The BBC series “Nightsleeper” has attracted mixed reviews. As a previously regular traveller on the Glasgow-London sleeper, I couldn’t help but watch it. The plot involves a cyber incident on an overnight train which results in the train’s onboard computers being controlled by “bad actors” – with no actual driver on board. (“Bad actors” is a commonly-used term for cyber criminals, I’m not criticising the thespian performances in the show.) At the moment, I’ve only seen the first two episodes so don’t know how it ends.
While aspects of the train “hack” and its eventual resolution have obviously been dramatised for effect and entertainment, the prospect of a serious security incident or hacking is one of the biggest risks many businesses now face. Increasing reliance on technology, and the increasing sophistication and methods used by cyberattackers are used to try and extract money and disrupt businesses every day. It might involve identity frauds and scams to provoke banking or payment errors. Or “ransomware” attacks where organisations will seek to capture and encrypt an organisation’s data, potentially paralysing its operations and its ability to service customers or commit further security breaches unless a “ransom” payment is made. Many will involve trying to acquire personal information or data about individuals which can be used for further criminal activity.

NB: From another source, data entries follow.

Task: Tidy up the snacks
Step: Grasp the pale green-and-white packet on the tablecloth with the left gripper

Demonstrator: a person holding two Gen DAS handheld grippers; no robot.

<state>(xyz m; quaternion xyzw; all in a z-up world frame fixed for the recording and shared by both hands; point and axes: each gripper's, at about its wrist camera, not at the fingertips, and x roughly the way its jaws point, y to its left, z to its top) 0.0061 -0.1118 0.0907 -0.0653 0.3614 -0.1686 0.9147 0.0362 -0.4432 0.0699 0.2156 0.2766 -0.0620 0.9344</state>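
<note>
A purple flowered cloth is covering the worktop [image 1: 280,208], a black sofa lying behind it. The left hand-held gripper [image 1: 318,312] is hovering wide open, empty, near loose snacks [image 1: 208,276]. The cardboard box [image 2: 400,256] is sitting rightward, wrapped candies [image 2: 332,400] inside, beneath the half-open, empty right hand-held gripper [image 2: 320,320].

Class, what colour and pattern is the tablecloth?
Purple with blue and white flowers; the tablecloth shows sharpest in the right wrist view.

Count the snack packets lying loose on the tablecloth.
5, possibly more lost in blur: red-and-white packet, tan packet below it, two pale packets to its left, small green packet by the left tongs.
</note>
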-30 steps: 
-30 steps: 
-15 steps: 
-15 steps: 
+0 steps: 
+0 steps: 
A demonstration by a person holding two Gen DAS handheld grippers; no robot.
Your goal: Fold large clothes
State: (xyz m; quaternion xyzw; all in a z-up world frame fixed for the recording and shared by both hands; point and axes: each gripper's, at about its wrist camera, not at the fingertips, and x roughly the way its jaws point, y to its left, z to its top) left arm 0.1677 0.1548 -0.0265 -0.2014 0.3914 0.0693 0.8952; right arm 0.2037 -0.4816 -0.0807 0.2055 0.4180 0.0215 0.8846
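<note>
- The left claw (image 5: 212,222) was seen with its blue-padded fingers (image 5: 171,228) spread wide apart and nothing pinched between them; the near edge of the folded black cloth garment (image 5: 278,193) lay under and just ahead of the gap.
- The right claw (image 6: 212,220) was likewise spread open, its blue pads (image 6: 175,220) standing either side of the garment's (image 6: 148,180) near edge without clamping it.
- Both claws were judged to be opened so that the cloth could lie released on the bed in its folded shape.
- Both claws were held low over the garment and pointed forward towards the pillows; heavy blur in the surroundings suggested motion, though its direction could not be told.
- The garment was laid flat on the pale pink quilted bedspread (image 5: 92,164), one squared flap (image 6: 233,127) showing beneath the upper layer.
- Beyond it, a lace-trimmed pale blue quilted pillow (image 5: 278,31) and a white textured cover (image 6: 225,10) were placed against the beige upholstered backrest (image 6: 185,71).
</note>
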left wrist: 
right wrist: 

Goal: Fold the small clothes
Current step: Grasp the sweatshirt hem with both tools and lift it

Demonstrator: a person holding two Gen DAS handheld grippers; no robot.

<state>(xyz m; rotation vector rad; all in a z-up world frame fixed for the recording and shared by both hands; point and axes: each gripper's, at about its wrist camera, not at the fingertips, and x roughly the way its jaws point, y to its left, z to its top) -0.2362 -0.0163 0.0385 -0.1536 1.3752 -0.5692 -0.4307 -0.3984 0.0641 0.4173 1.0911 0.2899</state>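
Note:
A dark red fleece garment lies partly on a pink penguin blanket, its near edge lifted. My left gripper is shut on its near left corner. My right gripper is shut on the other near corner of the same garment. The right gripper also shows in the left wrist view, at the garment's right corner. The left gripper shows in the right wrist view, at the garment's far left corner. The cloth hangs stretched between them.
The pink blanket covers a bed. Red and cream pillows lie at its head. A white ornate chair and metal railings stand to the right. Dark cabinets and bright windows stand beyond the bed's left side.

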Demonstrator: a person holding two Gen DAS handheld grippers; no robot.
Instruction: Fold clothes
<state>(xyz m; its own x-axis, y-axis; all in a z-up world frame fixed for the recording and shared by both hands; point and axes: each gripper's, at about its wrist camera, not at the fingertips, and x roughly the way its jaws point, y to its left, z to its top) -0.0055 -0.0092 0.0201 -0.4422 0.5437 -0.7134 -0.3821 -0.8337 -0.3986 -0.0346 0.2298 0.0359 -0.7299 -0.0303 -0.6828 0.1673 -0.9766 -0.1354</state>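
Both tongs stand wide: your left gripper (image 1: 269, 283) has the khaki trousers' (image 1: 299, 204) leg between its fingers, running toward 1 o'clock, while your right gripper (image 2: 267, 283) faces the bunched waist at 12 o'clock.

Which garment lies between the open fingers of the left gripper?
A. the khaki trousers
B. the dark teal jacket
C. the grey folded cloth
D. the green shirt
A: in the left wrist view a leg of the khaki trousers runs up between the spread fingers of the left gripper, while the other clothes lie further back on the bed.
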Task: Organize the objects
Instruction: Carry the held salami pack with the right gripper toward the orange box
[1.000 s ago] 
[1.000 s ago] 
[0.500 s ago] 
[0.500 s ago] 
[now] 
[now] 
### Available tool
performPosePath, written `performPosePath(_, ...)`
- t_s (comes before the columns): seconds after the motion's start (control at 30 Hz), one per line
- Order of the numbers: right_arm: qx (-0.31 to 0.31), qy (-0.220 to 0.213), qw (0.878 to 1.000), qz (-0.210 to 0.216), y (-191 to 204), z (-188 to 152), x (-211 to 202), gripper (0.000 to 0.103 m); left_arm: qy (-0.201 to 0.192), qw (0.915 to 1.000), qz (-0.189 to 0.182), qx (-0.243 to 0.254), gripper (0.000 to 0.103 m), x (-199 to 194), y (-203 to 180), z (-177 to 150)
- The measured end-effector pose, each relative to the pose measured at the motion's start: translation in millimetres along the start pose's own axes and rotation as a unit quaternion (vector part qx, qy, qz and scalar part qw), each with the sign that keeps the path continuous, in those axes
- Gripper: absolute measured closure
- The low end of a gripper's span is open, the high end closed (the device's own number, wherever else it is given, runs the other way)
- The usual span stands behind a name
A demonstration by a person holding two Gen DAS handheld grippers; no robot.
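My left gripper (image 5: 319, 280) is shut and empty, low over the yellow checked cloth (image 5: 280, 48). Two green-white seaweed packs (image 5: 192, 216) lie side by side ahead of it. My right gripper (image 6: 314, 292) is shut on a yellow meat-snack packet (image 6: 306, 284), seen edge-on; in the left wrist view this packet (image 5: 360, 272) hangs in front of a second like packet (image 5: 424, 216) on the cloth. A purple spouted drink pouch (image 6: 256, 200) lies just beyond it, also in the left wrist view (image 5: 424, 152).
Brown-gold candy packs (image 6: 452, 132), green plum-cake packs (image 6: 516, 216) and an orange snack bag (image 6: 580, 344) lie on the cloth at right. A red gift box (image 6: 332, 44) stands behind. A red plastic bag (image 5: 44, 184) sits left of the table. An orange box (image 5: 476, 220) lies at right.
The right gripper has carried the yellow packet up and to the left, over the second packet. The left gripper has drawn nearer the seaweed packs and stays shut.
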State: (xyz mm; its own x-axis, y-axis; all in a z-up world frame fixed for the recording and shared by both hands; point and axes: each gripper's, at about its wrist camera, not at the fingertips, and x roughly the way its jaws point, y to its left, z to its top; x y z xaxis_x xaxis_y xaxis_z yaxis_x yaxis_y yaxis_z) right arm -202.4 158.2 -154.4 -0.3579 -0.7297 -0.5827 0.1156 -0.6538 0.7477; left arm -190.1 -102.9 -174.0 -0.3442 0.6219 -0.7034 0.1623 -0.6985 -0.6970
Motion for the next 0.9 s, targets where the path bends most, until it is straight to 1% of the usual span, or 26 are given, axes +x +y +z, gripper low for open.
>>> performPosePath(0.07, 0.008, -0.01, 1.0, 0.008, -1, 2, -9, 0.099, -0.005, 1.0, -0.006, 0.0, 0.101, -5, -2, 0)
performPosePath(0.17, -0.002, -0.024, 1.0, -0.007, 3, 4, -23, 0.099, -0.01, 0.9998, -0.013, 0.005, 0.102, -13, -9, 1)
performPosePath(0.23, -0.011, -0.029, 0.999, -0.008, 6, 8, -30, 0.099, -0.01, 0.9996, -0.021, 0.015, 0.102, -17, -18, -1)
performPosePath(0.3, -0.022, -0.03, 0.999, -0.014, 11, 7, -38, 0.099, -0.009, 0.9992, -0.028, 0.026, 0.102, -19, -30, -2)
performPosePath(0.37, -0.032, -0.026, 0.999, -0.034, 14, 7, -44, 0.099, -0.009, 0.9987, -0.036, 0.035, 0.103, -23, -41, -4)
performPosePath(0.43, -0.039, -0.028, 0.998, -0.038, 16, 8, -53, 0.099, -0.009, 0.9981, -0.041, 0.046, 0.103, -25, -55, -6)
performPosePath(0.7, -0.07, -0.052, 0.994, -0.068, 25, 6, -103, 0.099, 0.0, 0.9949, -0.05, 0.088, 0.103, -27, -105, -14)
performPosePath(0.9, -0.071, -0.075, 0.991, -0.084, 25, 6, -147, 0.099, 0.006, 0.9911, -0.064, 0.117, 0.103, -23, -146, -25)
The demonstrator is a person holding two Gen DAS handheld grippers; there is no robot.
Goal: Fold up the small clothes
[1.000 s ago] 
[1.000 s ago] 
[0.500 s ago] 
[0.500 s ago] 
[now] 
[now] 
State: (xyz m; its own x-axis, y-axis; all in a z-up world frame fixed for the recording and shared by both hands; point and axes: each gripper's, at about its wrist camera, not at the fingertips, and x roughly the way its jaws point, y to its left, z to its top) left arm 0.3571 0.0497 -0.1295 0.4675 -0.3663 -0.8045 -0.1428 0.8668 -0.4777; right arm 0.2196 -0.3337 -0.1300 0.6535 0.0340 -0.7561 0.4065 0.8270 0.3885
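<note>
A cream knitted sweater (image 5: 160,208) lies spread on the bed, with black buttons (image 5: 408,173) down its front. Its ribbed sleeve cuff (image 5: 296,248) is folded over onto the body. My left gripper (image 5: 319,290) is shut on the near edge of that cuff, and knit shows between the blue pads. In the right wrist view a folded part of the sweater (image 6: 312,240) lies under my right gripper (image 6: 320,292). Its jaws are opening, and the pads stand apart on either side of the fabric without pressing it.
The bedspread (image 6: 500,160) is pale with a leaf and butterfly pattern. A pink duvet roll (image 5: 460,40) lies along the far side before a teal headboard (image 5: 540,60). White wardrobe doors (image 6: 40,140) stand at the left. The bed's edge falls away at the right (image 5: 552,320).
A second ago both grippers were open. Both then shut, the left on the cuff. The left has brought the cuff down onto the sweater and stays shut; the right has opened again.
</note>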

In most cases, these attacks work by exploiting vulnerabilities in an organisation’s resilience. These might be vulnerabilities in software or networks, weaknesses in processes or straightforward human error. And the legal and commercial pressures on businesses to manage and control these risks are increasing. Under GDPR, businesses are expected to process personal data to ensure “protection against unauthorised or unlawful processing and against accidental loss, destruction or damage, using appropriate technical or organisational measures”.
All businesses should therefore be thinking carefully about what appropriate measures ought to be taken – and these involve ‘organisational’ measures around service design, people and process, not just technology. What is “appropriate” also needs to be thought about. Invariably, this will require assessment of risks, comparisons against recognised industry good practices and responsiveness to address any identified weaknesses.
As a consumer, unless you live completely “off-grid”, you will experience the effects of this every day. Multi-factor authentication to access online bank accounts, answering security questions, identity checks and added customer verification processes are the sorts of things businesses do to control the use and protection of information.
For businesses, protecting and operating resilient systems and technology is fundamental. The impact of getting it wrong can be very damaging, just like an out-of-control, runaway train. In contract negotiations, many customers will insist on severe legal remedies for security breaches, incidents, or downtime caused by cyber incidents. These often sit outside agreed limitations of liability because of the risk. Designing operations to mitigate and manage those risks is now a key task for any business. While the specialist input and professional advice needed can appear expensive it is usually a lot less than the cost of remedying a cyber incident.